Back to the future – that’s how current public health emphasis on assessment and policy might be viewed from a Title V perspective. Because the roots of Title V of the 1935 Social Security Act date back to the dawn of the 20th century, and it grew from a focus on using data to affect policy.

1921: The Federal Children's Bureau

The Federal Children’s Bureau was created in 1912 “to investigate and report on the status of children and on their common as well as special needs” and on “the welfare of children and child life among all classes of our people.” The bureau used these reports to stimulate action. Results included uniform birth registration, the school lunch program, child labor laws, maternal health standards and the basis for the…
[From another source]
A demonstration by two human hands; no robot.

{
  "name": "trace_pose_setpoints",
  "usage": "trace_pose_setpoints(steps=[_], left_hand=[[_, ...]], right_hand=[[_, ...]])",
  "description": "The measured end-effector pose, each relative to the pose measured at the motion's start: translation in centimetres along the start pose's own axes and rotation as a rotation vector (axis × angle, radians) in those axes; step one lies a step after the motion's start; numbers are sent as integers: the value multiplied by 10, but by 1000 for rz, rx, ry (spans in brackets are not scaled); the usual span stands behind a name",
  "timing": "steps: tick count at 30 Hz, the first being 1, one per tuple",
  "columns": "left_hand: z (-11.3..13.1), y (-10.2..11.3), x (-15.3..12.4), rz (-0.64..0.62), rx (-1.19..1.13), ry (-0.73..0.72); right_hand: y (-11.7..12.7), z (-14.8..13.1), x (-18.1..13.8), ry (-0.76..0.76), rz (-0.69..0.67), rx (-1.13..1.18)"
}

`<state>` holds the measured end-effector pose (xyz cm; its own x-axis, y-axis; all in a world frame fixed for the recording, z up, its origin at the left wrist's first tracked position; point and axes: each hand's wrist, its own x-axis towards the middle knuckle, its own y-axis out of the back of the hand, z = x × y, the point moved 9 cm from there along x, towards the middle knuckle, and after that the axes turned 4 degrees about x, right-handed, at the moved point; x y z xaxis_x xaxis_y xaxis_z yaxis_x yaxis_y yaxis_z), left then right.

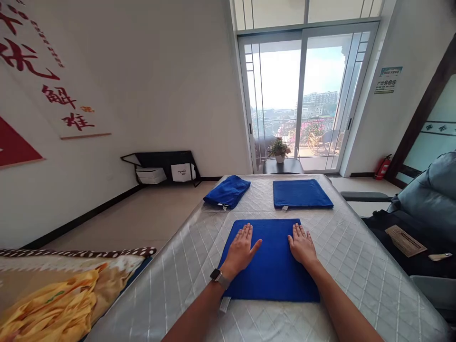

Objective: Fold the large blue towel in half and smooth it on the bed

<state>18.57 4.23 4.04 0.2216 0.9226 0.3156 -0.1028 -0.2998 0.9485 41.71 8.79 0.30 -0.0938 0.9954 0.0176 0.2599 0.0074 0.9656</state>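
Note:
A blue folded cloth, perhaps a towel (272, 266), lies flat in front of me on a silver quilted mattress (192, 266). My left hand (241, 251) rests palm down near its left edge, fingers stretched out and thumb apart. Toward its right edge, my right hand (302, 244) lies flat in the same way. Neither hand holds anything. Beyond them, a second blue folded cloth (302, 194) lies flat at the far right. At the far left a third blue cloth (228, 191) is folded more loosely, its corners uneven.
A yellow cloth (53, 304) lies crumpled on a patterned bedding at the lower left. On the right stands a dark armchair (427, 190) with a brown paper (405, 240) beside it. A potted plant (280, 151) sits on a chair behind the mattress, before glass doors.

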Motion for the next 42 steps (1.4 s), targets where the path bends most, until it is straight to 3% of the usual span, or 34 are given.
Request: trace_pose_setpoints(steps=[3,6,8,11,14,17,25,28,32,42], left_hand=[[74,-7,3,-82,-85,-255],[125,-14,15,-113,-133,-368],[142,-22,27,-136,-153,-358],[143,-34,42,-158,-155,-292],[130,-43,45,-155,-136,-261],[102,-47,43,-162,-117,-222],[-33,-48,38,-135,-31,79],[-69,-50,34,-106,-9,151],[-84,-52,30,-99,-42,162],[-82,-44,28,-49,-96,158]], right_hand=[[2,0,-1,4,19,-6],[3,0,-2,20,9,-34],[1,0,-3,39,-8,-60],[-1,1,-3,49,-13,-63],[-3,2,0,28,-5,-30],[-3,2,2,2,4,-8],[0,1,-1,-12,-7,-7],[1,0,-2,-14,-18,-28],[2,0,-2,-30,-27,-71],[6,-2,10,-131,-30,-197]])
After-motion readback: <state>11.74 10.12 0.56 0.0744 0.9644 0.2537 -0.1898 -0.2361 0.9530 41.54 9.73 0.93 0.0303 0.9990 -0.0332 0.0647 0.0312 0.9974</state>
Sheppard-Towner Maternity and Infancy Act of 1921

Sheppard-Towner Maternity and Infancy Act of 1921, which provided the first federal grants to states for public health. The controversial act’s support for an activist governmental role in health was viewed as “radical” and “socialistic.” The American Medical Association, the Catholic Church and the Public Health Service were instrumental in the act’s 1929 repeal. The American Academy of Pediatrics was born in 1930 from disagreement with AMA’s position. During the eight years that it was on the books, this law fostered creation of child health units in 47 states, many of which remained in place after its repeal.
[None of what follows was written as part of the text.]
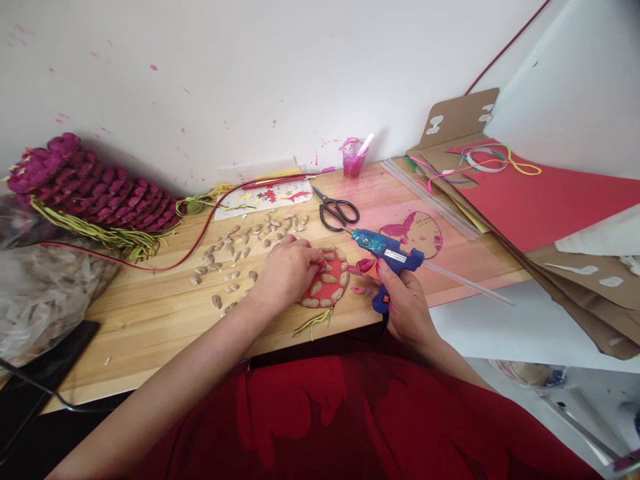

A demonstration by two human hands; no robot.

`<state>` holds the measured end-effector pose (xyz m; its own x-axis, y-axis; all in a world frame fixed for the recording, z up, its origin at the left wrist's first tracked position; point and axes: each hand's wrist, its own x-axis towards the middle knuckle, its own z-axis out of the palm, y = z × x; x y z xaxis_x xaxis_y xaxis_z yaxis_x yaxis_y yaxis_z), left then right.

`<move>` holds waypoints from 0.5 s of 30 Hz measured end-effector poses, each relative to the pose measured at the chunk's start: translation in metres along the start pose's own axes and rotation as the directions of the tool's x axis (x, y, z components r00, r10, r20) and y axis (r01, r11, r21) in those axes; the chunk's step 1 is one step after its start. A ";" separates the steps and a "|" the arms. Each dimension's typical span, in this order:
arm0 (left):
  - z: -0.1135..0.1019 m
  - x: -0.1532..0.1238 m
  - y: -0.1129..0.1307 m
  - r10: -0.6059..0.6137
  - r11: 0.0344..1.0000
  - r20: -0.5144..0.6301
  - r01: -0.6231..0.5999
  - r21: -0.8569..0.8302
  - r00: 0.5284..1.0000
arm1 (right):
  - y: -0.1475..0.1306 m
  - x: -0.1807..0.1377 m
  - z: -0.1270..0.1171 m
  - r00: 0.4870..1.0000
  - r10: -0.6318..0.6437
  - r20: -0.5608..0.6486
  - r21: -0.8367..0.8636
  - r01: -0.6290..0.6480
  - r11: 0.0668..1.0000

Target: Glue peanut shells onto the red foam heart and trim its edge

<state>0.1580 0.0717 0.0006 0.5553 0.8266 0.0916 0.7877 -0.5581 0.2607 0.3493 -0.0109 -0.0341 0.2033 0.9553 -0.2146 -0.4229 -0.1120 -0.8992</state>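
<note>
On the table near its front edge lies a red heart-shaped or rounded piece with several peanuts set along its rim and across its middle. My left hand bends over its left side, fingertips pinched together at the surface; what they hold is hidden. In my right hand is a blue hot glue gun, its nozzle pointing left, above the piece's right side. My right fingers wrap its handle near the orange trigger. Loose peanuts are scattered left of my left hand.
Black-handled scissors lie beyond the glue gun, before a pink-stained cup. A pink-smeared heart-shaped cutout and clear glue sticks are at right. Red card covers cardboard. Left are a purple peanut bundle and a plastic bag.
</note>
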 end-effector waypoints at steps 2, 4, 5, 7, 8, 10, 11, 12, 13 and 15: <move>-0.001 -0.004 -0.004 0.045 0.999 -0.060 -0.045 0.005 0.997 | 0.001 0.000 -0.001 1.000 -0.017 0.002 0.004 0.017 1.000; -0.003 -0.009 -0.002 0.087 0.996 -0.097 -0.086 0.019 0.991 | 0.002 0.001 -0.001 0.999 -0.035 0.007 0.007 0.035 0.999; -0.004 -0.011 0.000 0.108 0.994 -0.095 -0.107 0.021 0.990 | 0.003 0.001 -0.002 0.999 -0.039 0.009 0.010 0.039 0.999; -0.005 -0.014 0.006 0.151 0.989 -0.052 -0.150 0.017 0.987 | 0.004 0.001 -0.002 0.999 -0.041 0.014 0.019 0.041 0.999; -0.004 -0.015 0.010 0.167 0.986 -0.027 -0.167 0.015 0.986 | 0.004 0.002 -0.002 0.999 -0.037 0.020 0.023 0.037 0.999; -0.002 -0.015 0.016 0.188 0.982 0.006 -0.188 0.025 0.982 | 0.003 0.001 -0.001 0.999 -0.037 0.022 0.032 0.036 0.999; -0.001 -0.015 0.017 0.193 0.981 0.015 -0.193 0.036 0.981 | 0.003 0.001 -0.001 0.999 -0.037 0.021 0.033 0.037 0.999; 0.000 -0.015 0.019 0.196 0.979 0.022 -0.197 0.050 0.980 | 0.003 0.001 -0.001 0.999 -0.038 0.018 0.032 0.038 0.999; 0.001 -0.015 0.019 0.202 0.977 0.031 -0.203 0.066 0.979 | 0.002 0.001 -0.001 0.999 -0.039 0.015 0.030 0.038 0.999; 0.001 -0.014 0.019 0.223 0.970 0.053 -0.227 0.088 0.973 | 0.001 0.000 0.000 0.999 -0.033 0.007 0.022 0.033 0.999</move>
<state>0.1656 0.0499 0.0029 0.7306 0.6759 0.0967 0.6611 -0.7357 0.1475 0.3486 -0.0111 -0.0353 0.2112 0.9603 -0.1823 -0.4355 -0.0745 -0.8971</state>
1981: Title V Becomes a Block Grant

In 1981, Title V became a block grant but retained key features of the original legislation. These amendments established the groundwork for current aspects of the program, such as the needs assessment. However many critics, including those in Congress, decried the lack of accountability mechanisms and cited initial reductions in funding and decreased federal oversight as weakening programs in some states.

The Social Security Act of 1935

The Social Security Act of 1935 included Title V, again authorizing grants to states, this time to “extend and improve” services. The grants targeted maternal and child health (MCH), children with special needs (then known as “crippled children”), and child welfare services. While the MCH component continued to focus on prevention, the CSHCN component introduced grants for medical care. States were funded by formula to establish service units and were required to submit state plans to obtain funding.
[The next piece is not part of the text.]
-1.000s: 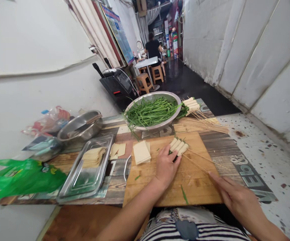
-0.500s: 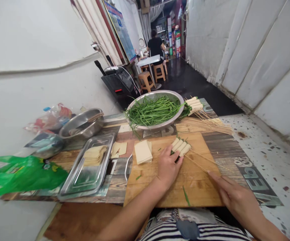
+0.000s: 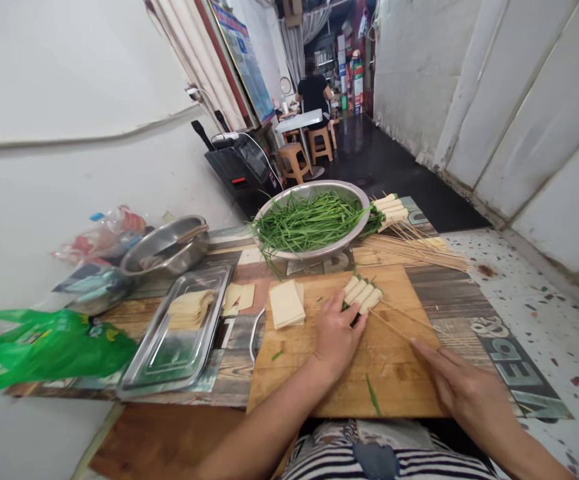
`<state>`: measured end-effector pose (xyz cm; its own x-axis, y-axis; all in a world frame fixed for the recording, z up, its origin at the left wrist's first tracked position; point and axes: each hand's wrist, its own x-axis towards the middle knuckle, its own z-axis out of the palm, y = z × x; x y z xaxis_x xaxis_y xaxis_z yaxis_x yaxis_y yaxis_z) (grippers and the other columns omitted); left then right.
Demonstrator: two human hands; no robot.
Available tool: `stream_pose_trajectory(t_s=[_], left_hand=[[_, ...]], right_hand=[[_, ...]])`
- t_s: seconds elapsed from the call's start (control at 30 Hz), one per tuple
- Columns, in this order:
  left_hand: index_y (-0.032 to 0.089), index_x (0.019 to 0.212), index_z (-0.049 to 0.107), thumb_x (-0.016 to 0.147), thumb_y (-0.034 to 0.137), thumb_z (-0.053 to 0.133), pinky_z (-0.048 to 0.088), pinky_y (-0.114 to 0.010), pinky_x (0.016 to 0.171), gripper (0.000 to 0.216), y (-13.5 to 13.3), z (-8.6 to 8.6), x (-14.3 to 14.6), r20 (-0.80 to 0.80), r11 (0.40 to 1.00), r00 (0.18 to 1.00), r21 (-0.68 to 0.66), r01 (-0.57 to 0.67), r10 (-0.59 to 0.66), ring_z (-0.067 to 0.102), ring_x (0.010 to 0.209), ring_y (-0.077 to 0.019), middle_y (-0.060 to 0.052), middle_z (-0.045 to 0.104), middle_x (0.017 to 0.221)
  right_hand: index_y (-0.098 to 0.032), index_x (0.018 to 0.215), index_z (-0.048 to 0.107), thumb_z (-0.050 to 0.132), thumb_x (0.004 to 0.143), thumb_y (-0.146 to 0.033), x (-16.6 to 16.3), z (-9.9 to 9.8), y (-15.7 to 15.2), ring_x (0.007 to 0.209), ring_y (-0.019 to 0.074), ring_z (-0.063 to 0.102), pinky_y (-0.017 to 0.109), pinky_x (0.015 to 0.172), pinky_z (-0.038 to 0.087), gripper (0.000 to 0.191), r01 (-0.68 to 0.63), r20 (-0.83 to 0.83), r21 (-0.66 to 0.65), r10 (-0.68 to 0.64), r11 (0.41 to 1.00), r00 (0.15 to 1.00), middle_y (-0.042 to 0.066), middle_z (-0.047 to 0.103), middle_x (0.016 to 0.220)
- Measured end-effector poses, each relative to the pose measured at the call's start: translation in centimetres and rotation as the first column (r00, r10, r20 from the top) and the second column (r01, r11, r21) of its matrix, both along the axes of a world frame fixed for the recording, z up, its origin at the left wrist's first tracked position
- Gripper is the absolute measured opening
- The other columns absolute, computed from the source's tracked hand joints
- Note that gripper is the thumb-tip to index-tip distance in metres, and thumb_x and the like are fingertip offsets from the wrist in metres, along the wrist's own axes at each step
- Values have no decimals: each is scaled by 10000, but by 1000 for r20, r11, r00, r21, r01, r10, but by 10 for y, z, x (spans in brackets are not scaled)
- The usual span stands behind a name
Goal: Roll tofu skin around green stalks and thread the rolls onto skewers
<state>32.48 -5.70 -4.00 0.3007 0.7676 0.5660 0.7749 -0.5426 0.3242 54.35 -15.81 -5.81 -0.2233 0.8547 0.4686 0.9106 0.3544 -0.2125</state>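
On the wooden cutting board (image 3: 314,387) lies a row of several pale tofu-sheet rolls (image 3: 363,295) with green chives showing at their ends. My left hand (image 3: 338,333) is closed against the near left side of the row, fingers and thumb holding it. My right hand (image 3: 464,383), at the board's right edge, pinches the end of a thin bamboo skewer (image 3: 392,326). That skewer runs into the nearest roll; a second one sticks out of the row towards the right. Left of my left hand rests a stack of square tofu sheets (image 3: 287,305).
A metal basin (image 3: 357,193) of cut chives (image 3: 314,223) stands behind the board. Finished skewered rolls (image 3: 390,210) and loose skewers (image 3: 409,252) lie beside it. Leftward are a metal tray (image 3: 189,363) with folded sheets, a steel bowl (image 3: 167,263) and a green plastic bag (image 3: 59,350). A person (image 3: 313,93) sits far back.
My right hand has shifted very slightly towards the rolls along with the skewer. My left hand keeps its hold on the row. The whole view has moved a little.
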Motion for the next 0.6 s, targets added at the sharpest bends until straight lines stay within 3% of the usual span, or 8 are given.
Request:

Over the next six decades, special program emphases were added to Title V, as the program adapted to identified needs and to the enactment of other federal health programs. Maternity and Infant Care (MIC) and Children and Youth (C&Y) projects developed under Title V in the 1960s to respond to problems of mental retardation and poverty conditions, respectively. These projects proved to be effective comprehensive care models. Projects for neonatal intensive care, family planning and dental care were added by the 1970s. Later years brought programs on school health, genetic diseases, newborn screening, training and research. All of these made significant contributions in advancing the field of maternal and child health. At the same time, new federal programs, including community health centers and Medicaid, resulted in some loss of influence for the Title V federal and state program.

Title V Today

Title V today gives states flexibility with accountability for systemic approaches to improve health access and outcomes for ALL women, children, youth and families. Title V has been dubbed the framework, the infrastructure and even the “glue” for states’ and territories’ overall strategies, policies and programs. Over the years, many strengths have evolved from Title V: flexibility, adaptability, broad mission focused on national health objectives, responsiveness to states’ and territories’ needs, and accountability for performance. While the dollars for Title V may be a relatively small proportion of a state’s total budget for family health programs, used effectively they can have a big impact.

1989: Title V Amendments

The 1989 amendments brought increased accountability for Title V while retaining flexibility. Although some now dub the Title V Block Grant a “blockagorical,” the 1989 amendments were an attempt to retain the historic strength of the program in assessing, planning and responding flexibly to state specific needs, while introducing stronger national accountability. Advocates came together with state MCH programs and AMCHP to urge Congress to seek this balance in the law.

Recent years showed continued tension between flexibility and accountability. Over the course of the 1990s, Congress frequently proposed federal legislation to create more and larger block grants. Some proposals included recommendations to consolidate the MCH Block Grant program with others, such as WIC, family planning, immunizations and other public health programs. Some also proposed turning the Medicaid program into a block grant. As of 2003, Congress hasn’t enacted any of these proposals. The State Children’s Health Insurance Program (SCHIP) was enacted as a capped entitlement to the states, allowing states more flexibility than they have with Medicaid. At the same time, this decade saw passage of the Government Performance and Results Act (GPRA), which was one of the policy forces that drove development of performance measures under Title V. These policy tensions between block grant and categorical programs and flexibility and accountability are likely to continue.